_Aim of the exercise_.
Without including the pictures, copy out every line below.
++++++++++
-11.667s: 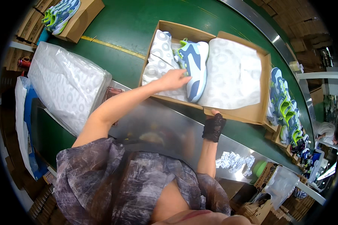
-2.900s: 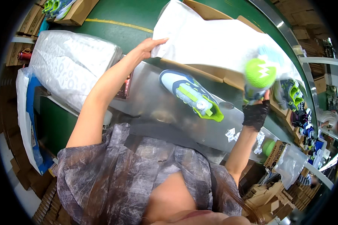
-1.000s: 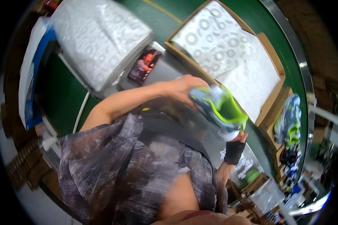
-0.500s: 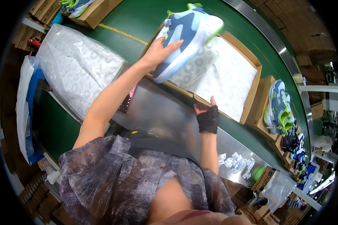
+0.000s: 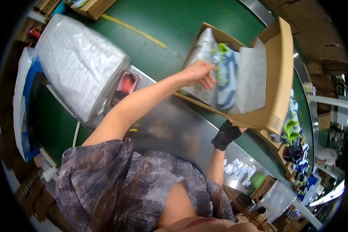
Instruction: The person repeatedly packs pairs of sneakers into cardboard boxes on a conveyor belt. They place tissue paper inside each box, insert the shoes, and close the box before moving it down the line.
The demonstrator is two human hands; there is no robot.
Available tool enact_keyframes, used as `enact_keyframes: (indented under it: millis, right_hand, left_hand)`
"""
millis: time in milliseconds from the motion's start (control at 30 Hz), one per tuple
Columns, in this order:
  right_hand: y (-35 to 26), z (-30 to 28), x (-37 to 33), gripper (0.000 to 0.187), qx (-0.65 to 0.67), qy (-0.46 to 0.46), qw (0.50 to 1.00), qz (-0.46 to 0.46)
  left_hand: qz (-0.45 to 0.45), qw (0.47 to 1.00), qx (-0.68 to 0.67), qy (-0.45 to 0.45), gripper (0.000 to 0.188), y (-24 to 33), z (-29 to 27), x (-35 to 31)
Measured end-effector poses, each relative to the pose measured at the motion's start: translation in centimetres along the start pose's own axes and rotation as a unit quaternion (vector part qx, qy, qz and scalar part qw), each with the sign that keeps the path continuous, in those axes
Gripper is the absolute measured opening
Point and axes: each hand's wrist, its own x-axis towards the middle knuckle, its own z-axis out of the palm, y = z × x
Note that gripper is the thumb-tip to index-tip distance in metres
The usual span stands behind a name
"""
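A blue and grey sneaker [image 5: 228, 83] with lime-green trim lies in an open cardboard shoebox [image 5: 203, 103]. White wrapping paper [image 5: 252, 75] stands up along the sneaker's right side, and more of it is on the left. My left hand [image 5: 202, 74], slightly blurred, hovers over the box just left of the sneaker, fingers apart and holding nothing. In a black fingerless glove, my right hand [image 5: 229, 133] grips the near corner of the shoebox lid [image 5: 281, 77], which stands raised on the box's right; part of its fingers is hidden by the cardboard.
A plastic-wrapped stack of patterned paper [image 5: 81, 65] sits at the left, with a phone [image 5: 125, 86] beside it. Small white paper packets [image 5: 239, 171] lie on the metal ledge at the right. Beyond the lid, more sneakers [image 5: 292, 129] line the green conveyor belt [image 5: 158, 23].
The sneaker has gone from my left hand into the shoebox. The lid now stands up on the right with my right hand at its corner, and the paper has been lifted.
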Motion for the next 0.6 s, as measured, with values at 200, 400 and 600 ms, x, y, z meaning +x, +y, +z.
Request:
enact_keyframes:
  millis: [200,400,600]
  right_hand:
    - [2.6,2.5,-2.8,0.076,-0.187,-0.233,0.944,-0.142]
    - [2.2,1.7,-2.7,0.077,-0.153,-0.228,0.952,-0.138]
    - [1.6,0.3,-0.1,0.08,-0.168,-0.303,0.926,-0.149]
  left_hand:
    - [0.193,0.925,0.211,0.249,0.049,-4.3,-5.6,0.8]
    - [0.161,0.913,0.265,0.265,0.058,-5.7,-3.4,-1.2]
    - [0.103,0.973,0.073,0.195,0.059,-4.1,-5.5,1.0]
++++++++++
_Result of the task_.
-11.667s: 
-2.900s: 
-1.000s: 
-0.500s: 
+0.000s: 
Instruction: The person repeatedly packs pairs of sneakers into cardboard boxes on a conveyor belt. They place tissue paper inside each box, insert the shoes, and close the box before moving it down the line.
The demonstrator is two human hands; there is no robot.
Available tool enact_keyframes, used as `enact_keyframes: (indented under it: millis, right_hand, left_hand)`
"""
millis: time in milliseconds from the motion's start (control at 30 Hz), one per tuple
Columns, in this order:
  right_hand: y (-35 to 26), z (-30 to 28), x (-37 to 33), gripper (0.000 to 0.187), qx (-0.65 to 0.67), qy (-0.46 to 0.46), qw (0.50 to 1.00), qz (-0.46 to 0.46)
  left_hand: qz (-0.45 to 0.45), qw (0.47 to 1.00), qx (-0.68 to 0.67), qy (-0.45 to 0.45), gripper (0.000 to 0.188), y (-24 to 33), z (-29 to 27), x (-35 to 31)
Measured end-effector poses, each relative to the pose measured at the motion's start: translation in centimetres along the start pose's own axes and rotation as a unit quaternion (vector part qx, qy, qz and scalar part qw), each with the sign that keeps the path continuous, in those axes
Gripper is the absolute measured opening
Point and axes: each hand's wrist, its own x-axis towards the middle knuckle, its own z-axis out of the palm, y = z × x
Note that gripper is the thumb-tip to index-tip distance in metres
The usual span stands behind a name
"""
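A blue and grey sneaker [image 5: 228, 83] with lime-green trim lies in an open cardboard shoebox [image 5: 203, 103]. White wrapping paper [image 5: 252, 75] stands up along the sneaker's right side, and more of it is on the left. My left hand [image 5: 202, 74], slightly blurred, hovers over the box just left of the sneaker, fingers apart and holding nothing. In a black fingerless glove, my right hand [image 5: 229, 133] grips the near corner of the shoebox lid [image 5: 281, 77], which stands raised on the box's right; part of its fingers is hidden by the cardboard.
A plastic-wrapped stack of patterned paper [image 5: 81, 65] sits at the left, with a phone [image 5: 125, 86] beside it. Small white paper packets [image 5: 239, 171] lie on the metal ledge at the right. Beyond the lid, more sneakers [image 5: 292, 129] line the green conveyor belt [image 5: 158, 23].
The sneaker has gone from my left hand into the shoebox. The lid now stands up on the right with my right hand at its corner, and the paper has been lifted.
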Motion for the next 0.6 s, as measured, with values at 200, 400 and 600 ms, x, y, z meaning +x, +y, +z.
Request:
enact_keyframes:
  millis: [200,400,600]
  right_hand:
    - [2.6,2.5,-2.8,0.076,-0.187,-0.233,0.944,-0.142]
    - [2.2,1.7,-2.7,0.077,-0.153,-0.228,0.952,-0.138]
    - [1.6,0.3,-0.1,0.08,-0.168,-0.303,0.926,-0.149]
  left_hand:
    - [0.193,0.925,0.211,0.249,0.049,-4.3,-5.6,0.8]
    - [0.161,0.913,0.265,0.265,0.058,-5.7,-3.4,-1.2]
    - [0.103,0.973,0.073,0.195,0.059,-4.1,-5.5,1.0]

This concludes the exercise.